Trondheim. Numeri: la settimana scorsa la Norvegia ha superato quota cinque milioni di abitanti. Nulla, se paragonato alla popolazione italiana, ma di grande valore simbolico, soprattutto se si pensa che la densità di abitanti per chilometro quadrato quassù è pari a 14, mentre in Italia è vicina ai 200. Insomma, anche se la Norvegia avesse il doppio di abitanti, come la Svezia, si starebbe sempre comodi, o meglio, si starebbe belli comodi nelle campagne, perchè nei centri urbani come Trondheim è caccia spietata agli appartamenti, con prezzi alle stelle e mutui sempre più onerosi per poterseli permettere.

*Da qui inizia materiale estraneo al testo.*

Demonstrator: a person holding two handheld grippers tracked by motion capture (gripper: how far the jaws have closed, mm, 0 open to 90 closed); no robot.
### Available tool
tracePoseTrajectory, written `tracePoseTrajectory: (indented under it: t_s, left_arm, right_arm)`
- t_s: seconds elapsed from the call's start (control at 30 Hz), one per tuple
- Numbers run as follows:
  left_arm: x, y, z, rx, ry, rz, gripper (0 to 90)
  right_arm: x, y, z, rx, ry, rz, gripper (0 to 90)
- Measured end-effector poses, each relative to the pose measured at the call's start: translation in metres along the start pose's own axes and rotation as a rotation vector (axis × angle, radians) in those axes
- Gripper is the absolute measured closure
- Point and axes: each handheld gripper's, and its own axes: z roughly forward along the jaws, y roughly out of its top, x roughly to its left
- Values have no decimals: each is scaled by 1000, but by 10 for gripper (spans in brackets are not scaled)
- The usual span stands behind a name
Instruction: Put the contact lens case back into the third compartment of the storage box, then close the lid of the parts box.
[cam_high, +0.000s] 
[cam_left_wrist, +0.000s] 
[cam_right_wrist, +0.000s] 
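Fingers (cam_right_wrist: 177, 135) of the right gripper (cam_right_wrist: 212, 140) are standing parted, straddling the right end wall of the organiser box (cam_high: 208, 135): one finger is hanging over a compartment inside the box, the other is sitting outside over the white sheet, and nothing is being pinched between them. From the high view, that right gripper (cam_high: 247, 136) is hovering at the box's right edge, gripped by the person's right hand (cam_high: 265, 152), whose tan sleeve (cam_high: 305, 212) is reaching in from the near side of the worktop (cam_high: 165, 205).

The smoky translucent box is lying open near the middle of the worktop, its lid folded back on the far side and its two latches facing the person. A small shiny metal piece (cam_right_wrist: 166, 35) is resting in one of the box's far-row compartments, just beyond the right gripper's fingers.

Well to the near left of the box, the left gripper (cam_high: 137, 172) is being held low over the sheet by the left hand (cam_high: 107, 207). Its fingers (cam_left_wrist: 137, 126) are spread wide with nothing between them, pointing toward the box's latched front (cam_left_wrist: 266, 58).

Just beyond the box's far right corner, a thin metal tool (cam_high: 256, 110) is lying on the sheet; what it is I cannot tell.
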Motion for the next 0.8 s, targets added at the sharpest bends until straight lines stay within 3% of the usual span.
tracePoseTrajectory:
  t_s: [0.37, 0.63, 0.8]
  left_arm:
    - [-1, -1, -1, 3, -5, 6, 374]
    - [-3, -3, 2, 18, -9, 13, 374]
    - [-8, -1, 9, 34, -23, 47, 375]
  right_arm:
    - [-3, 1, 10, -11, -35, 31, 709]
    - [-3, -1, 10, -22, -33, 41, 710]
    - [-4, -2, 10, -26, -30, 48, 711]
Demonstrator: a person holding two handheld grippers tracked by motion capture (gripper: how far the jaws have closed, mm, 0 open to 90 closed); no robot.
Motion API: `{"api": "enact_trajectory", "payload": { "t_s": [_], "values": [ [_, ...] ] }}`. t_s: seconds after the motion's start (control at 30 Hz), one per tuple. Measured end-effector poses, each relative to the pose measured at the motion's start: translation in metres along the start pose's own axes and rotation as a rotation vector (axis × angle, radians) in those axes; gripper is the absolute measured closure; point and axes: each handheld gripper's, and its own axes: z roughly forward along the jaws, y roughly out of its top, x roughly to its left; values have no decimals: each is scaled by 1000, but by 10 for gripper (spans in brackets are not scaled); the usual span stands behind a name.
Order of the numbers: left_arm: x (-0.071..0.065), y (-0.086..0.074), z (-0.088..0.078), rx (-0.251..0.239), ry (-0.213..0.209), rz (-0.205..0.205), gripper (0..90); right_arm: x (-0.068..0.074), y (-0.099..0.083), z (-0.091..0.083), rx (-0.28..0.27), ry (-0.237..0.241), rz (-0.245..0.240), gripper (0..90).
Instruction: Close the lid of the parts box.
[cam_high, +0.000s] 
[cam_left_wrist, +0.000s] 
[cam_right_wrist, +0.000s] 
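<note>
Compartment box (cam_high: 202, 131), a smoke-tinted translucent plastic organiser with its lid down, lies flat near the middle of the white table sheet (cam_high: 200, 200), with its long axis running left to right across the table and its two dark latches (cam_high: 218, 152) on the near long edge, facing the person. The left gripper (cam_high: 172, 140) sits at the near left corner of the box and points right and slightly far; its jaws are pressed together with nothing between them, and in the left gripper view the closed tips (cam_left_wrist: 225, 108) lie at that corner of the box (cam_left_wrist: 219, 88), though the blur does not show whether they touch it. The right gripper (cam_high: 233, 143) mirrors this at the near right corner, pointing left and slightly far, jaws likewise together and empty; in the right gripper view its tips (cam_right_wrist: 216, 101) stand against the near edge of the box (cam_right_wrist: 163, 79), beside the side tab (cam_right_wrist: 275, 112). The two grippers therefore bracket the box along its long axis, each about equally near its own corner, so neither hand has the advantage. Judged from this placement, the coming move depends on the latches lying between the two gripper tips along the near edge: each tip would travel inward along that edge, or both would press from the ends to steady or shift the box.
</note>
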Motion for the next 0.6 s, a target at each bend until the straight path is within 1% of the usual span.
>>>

Questo è il paradosso norvegese: un sacco di spazio per tutti ma non nelle città, che non a caso faticano a star dietro alla popolazione in crescita vorticosa, con servizi sempre più scadenti (ovviamente per gli standard norvegesi, molto più alti dei nostri). A farne le spese sono i gruppi più deboli, soprattutto gli anziani e i bambini: non è un caso che saranno loro, a monopolizzare il dibattito politico fino alle prossime elezioni, ancora lontane ma già molto sentite.Ma ci sono altri numeri interessanti, in qualche modo collegati alla spesa sociale norvegese, che ci riguardano più da vicino: per finanziare il sistema di welfare è stato creato diversi anni fa qui in Norvegia un fondo di investimento, nel quale convergono ogni anno i ricavi netti della vendita del petrolio. Questo fondo di investimento funziona esattamente come tutti gli altri fondi, e investe sia in titoli di stato che in azioni. La scorsa settimana lo Statens Pensjonsfond (questo è il suo nome) ha acquistato azioni e titoli del debito pubblico, soprattutto tedesco, francese e, sorpresa sorpresa, italiano. Si calcola che in totale il fondo di investimento dello stato norvegese possegga circa il 2,5% di tutte le azioni e abbligazioni emesse in Europa.Questo significa che in qualche modo ai norvegesi interessa, e parecchio, come va la situazione in Europa ed in Italia in particolare, perchè anche il loro benessere dipende, almeno in parte, dalla capacità dell’economia italiana di ripartire e di crescere. Allora miei cari italiani, a voi rivolgo un personale appello: se proprio non volete stare meglio per voi stessi, potreste farlo almeno per me? Una minima parte del mio benessere dipende anche da voi, e, insomma, io ci tengo. Grazie.